Results of a simulation study comparing various methods for analysing clustered longitudinal survey data
Jul 26, 13:45
In past years, much research has focussed on the issue of accounting for the dependency structure in longitudinal data. Two common approaches for this kind of analysis are multilevel models and generalised estimating equations (GEE). As these methods were not explicitly developed for the survey context, incorporating survey weights is not straightforward. For multilevel models, a pseudolikelihood approach with distinct weights on each level has been suggested. But there is still uncertainty about the scaling of first level weights. Furthermore, it is not clear how to include poststratification in the model properly. Alternatively, the generalized estimating equations (GEE) can be combined with survey weights. Unfortunately, this might lead to biased point and variance estimates. Even though more reliable extensions like a pseudo-gee approach exist, these are not yet implemented in standard statistical software.

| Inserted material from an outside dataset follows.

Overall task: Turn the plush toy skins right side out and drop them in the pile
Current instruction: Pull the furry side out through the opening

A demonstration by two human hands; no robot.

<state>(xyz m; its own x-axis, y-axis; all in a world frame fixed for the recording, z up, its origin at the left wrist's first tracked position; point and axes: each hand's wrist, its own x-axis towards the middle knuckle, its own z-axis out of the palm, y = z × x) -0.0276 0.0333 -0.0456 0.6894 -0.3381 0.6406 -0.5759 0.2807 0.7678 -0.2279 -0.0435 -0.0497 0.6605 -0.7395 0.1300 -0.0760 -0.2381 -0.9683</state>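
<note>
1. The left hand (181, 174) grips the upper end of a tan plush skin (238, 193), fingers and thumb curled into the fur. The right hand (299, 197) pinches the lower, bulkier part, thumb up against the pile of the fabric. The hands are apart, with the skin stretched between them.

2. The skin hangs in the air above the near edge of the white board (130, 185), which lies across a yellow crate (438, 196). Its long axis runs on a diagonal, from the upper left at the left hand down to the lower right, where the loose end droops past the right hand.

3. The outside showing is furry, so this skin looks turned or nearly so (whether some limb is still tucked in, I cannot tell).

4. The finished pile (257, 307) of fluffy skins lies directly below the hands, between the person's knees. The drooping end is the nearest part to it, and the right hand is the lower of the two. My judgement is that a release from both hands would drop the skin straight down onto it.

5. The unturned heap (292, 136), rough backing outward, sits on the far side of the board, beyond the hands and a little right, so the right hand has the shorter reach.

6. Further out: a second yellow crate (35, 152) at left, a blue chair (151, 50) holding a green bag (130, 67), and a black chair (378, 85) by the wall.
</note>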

As none of the methods can be clearly favoured, the objective of the present work is to compare different approaches for analysing longitudinal and clustered survey data in a simulation study based on a real data set, the German Health Interview and Examination Survey for Children and Adolescents (KiGGS). These data include communities as clusters and, depending on the target variable, two or three times of measurements per subject. For the analyses, linear and logistic regression models, generalized linear mixed models and generalized estimating equations are used. A weighted as well as an unweighted estimation is conducted. In the particular case of mixed models, besides the separate weights on each level, use of one combined weight is considered. Dropout is modelled in various ways. One approach is to perform an available cases analysis in a mixed model. Another one is to use only complete cases and adjust the case-specific baseline weights by the inverse response probability at the follow-up waves.
Each model is fitted for normally distributed and binary response variables. Then properties of the respective point and variance estimates are investigated. A comparison of time-varying and time-constant variables is of additional interest. The results of the simulation study will be presented.